Problem description
Only one stretch of lines is wanted: the line with "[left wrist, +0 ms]" through the final line of the material. Restate it word for word, minus pictures.
= = = =
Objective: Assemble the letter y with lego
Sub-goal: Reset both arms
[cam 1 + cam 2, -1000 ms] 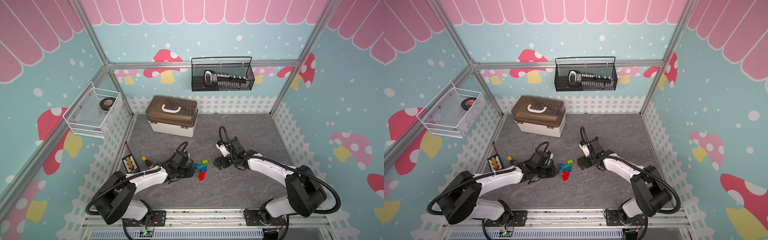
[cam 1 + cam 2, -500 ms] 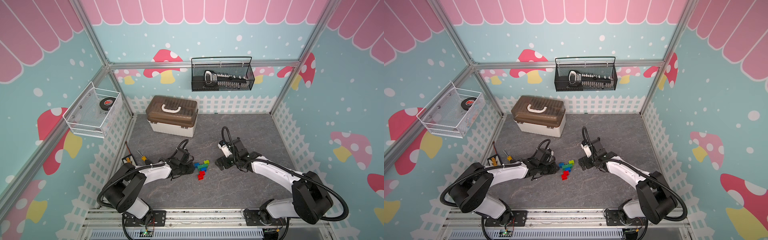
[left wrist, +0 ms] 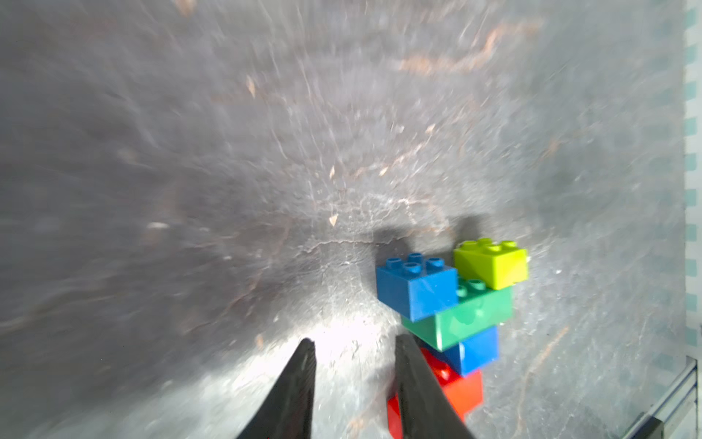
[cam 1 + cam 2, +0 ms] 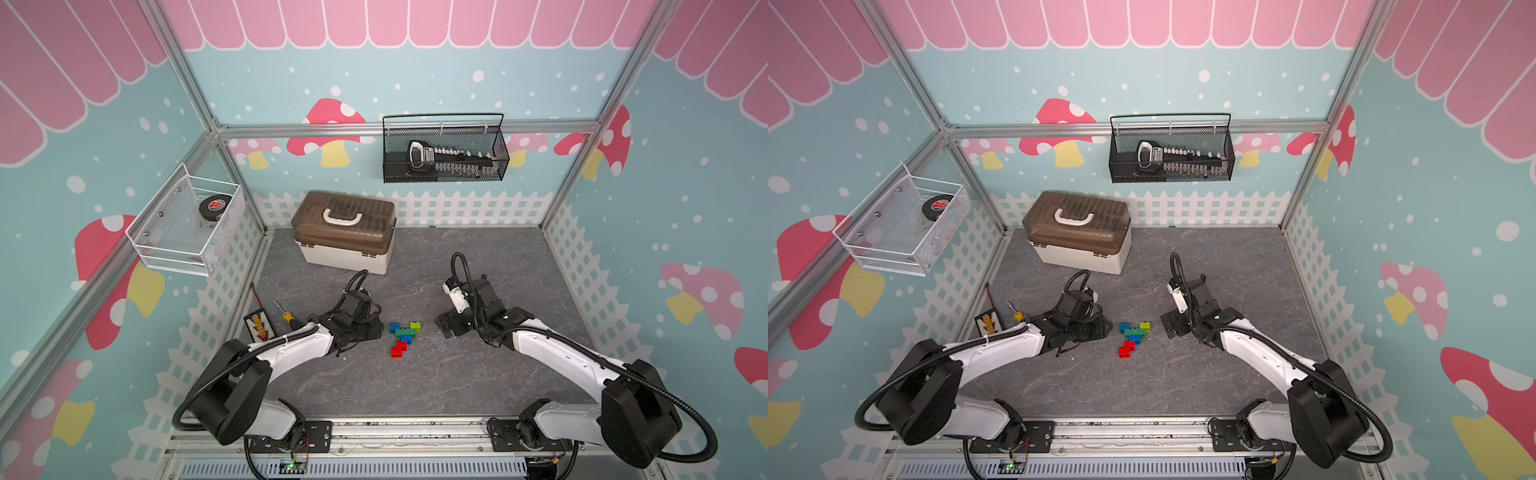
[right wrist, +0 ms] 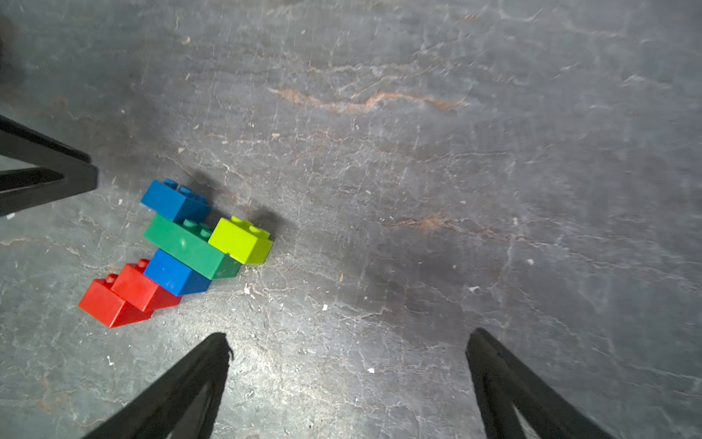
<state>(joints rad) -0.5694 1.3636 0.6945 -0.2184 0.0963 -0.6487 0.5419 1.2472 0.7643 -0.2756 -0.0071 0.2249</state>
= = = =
Solution below
[left wrist, +0 ms] 
[cam 1 + cam 2, +0 ms] 
[right wrist, +0 ms] 
<state>(joints rad) -0.5694 1.3636 0.6945 -0.2184 0.0963 -0.6487 0.5419 1.2472 0.7643 -0.2756 -0.0071 0.2249</state>

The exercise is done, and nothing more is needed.